Every multitasking OS has something called a process scheduler. This is an OS component that decides where and when to run each process. Schedulers are usually quite stubborn in the decisions they make but those could often be influenced by various user-supplied policies and hints. The default configuration for almost any scheduler is to try and spread the load over all available CPUs, which often results in processes migrating from one CPU to another. Fortunately, any modern OS except "the most advanced desktop OS" (a.k.a. OS X) supports something called processor affinity. Every process has a set of processors on which it is allowed to execute - the so-called CPU affinity set of that process. By configuring disjoint affinity sets to various processes, those could be made to execute concurrently without stealing CPU time from each other. Explicit CPU affinity is supported on Linux, FreeBSD (with the ULE scheduler), Windows NT (this also includes all desktop versions since Windows XP), and possibly other OSes (but not OS X). Every OS then provides a set of kernel calls to manipulate the affinity and also an instrument to do that without writing a special program. On Linux this is done using the sched_setaffinity(2) system call and the taskset command line instrument. Affinity could also be controlled by creating a cpuset instance. On Windows one uses the SetProcessAffinityMask() and/or SetThreadAffinityMask() and affinities can be set in Task Manager from the context menu for a given process.
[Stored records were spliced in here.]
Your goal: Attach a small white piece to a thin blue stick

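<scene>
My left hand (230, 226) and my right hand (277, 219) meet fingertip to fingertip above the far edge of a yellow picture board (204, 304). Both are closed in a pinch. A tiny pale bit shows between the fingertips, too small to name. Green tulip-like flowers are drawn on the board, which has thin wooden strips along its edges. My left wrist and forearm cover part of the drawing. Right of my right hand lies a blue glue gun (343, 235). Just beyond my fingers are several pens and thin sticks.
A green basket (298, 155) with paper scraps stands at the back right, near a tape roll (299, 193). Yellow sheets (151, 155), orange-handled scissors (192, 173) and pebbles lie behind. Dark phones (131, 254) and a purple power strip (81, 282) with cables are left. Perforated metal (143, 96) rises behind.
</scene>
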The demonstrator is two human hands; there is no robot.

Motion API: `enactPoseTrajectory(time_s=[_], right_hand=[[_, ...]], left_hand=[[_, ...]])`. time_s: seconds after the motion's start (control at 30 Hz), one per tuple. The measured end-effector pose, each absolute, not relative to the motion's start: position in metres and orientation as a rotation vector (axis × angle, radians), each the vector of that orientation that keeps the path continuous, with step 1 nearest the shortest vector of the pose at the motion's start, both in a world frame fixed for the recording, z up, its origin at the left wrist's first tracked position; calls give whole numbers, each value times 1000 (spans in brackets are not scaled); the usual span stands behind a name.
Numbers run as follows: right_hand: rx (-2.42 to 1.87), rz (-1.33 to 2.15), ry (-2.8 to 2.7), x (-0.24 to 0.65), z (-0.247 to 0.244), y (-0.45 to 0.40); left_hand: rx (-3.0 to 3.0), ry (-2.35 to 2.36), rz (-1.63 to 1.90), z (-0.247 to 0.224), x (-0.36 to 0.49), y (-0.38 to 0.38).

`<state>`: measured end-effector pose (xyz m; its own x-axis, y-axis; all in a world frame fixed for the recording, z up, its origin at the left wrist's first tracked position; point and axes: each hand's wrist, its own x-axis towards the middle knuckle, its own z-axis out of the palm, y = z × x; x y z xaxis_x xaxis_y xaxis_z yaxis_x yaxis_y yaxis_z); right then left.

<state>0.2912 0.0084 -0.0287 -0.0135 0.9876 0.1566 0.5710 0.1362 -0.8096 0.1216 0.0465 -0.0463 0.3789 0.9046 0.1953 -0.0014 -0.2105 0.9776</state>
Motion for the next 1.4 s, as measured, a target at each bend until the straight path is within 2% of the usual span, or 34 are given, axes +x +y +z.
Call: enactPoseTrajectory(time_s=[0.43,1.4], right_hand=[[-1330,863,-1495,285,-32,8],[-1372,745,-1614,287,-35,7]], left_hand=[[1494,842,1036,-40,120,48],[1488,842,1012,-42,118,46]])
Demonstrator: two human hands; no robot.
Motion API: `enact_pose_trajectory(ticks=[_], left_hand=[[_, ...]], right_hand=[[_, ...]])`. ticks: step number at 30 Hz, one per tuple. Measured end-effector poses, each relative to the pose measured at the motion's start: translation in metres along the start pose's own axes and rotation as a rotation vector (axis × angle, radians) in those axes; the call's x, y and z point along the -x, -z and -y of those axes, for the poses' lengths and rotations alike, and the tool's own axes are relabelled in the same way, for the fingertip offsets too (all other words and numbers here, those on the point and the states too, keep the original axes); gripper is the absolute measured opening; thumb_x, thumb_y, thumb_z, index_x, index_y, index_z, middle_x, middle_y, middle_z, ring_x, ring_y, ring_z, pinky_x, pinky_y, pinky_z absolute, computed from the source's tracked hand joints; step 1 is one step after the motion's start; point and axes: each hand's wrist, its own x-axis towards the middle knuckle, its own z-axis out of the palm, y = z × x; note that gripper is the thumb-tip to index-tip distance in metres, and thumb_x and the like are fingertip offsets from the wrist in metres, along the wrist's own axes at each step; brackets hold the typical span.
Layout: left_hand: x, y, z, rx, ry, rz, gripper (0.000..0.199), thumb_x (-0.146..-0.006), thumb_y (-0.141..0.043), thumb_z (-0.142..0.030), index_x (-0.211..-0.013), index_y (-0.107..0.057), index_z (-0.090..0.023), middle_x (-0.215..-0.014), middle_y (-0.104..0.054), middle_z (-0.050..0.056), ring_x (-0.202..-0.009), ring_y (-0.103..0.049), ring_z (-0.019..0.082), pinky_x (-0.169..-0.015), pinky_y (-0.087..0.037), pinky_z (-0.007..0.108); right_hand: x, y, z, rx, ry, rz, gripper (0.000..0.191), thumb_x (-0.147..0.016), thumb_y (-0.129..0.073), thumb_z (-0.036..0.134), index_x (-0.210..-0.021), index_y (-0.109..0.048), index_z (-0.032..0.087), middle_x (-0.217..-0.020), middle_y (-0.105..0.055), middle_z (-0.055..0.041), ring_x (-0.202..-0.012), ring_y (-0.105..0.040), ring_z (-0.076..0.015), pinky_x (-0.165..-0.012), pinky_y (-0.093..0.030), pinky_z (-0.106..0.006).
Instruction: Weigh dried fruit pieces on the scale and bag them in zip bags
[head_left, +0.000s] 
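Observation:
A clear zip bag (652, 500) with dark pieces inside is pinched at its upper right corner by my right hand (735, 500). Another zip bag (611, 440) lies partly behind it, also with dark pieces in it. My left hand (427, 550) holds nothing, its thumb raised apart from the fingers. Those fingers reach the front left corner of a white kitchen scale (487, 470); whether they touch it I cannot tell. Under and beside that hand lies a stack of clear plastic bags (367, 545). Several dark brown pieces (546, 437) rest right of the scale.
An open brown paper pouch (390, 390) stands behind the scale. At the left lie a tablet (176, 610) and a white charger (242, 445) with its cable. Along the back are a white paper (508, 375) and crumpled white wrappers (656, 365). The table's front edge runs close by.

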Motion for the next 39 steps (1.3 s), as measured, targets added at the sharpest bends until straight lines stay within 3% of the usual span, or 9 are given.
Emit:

Also one could specify the desired affinity mask as a parameter to the START shell command when starting new processes.
What this all has to do with OpenMP is that most OpenMP runtimes for the listed OSes support under one form or another ways to specify the desired CPU affinity for each OpenMP thread. The simplest control is the OMP_PROC_BIND environment variable. This is a simple switch - when set to TRUE, it instructs the OpenMP runtime to "bind" each thread, i.e. to give it an affinity set that includes a single CPU only. The actual placement of threads to CPUs is implementation dependent and each implementation provides its own way to control it. For example, the GNU OpenMP runtime (libgomp) reads the GOMP_CPU_AFFINITY environment variable, while the Intel OpenMP runtime (open-source since not long ago) reads the KMP_AFFINITY environment variable.
The rationale here is that you could limit your program's affinity in such a way as to only use a subset of all the available CPUs. The remaining processes would then get predominantly get scheduled to the rest of the CPUs, though this is only guaranteed if you manually set their affinity (which is only doable if you have root/Administrator access since otherwise you can modify the affinity only of processes that you own).
It is worth mentioning that it often (but not always) makes no sense to run with more threads than the number of CPUs in the affinity set. For example, if you limit your program to run on 60 CPUs, then using 64 threads would result in some CPUs being oversubscribed and in timesharing between the threads. This will make some threads run slower than the others. The default scheduling for most OpenMP runtimes is schedule(static) and therefore the total execution time of the parallel region is determined by the execution time of the slowest thread. If one thread timeshares with another one, then both threads will execute slower than those threads that do not timeshare and the whole parallel region would get delayed. Not only this reduces the parallel performance but it also results in wasted cycles since the faster threads would simply wait doing nothing (possibly busy looping at the implicit barrier at the end of the parallel region). The solution is to use dynamic scheduling, i.e.:
#pragma omp parallel for schedule(dynamic,chunk_size)
for (int out = 1; out <= matrix.rows; out++)
{
...
}
where chunk_size is the size of the iteration chunk that each thread gets. The whole iteration space is divided in chunks of chunk_size iterations and are given to the worker threads on a first-come-first-served basis. The chunk size is an important parameter. If it is too low (the default is 1), then there could be a huge overhead from the OpenMP runtime managing the dynamic scheduling. If it is too high, then there might not be enough work available for each thread. It makes no sense to have chunk size bigger than maxtrix.rows / #threads.
Dynamic scheduling allows your program to adapt to the available CPU resources, even if they are not uniform, e.g. if there are other processes running and timesharing with the current one. But it comes with a catch: big system like your 64-core one usually are ccNUMA (cache-coherent non-uniform memory access) systems, which means that each CPU has its own memory block and access to the memory block(s) of other CPU(s) is costly (e.g. takes more time and/or provides less bandwidth). Dynamic scheduling tends to destroy data locality since one could not be sure that a block of memory, which resides on one NUMA, won't get utilised by a thread running on another NUMA node. This is especially important when data sets are large and do not fit in the CPU caches. Therefore YMMV.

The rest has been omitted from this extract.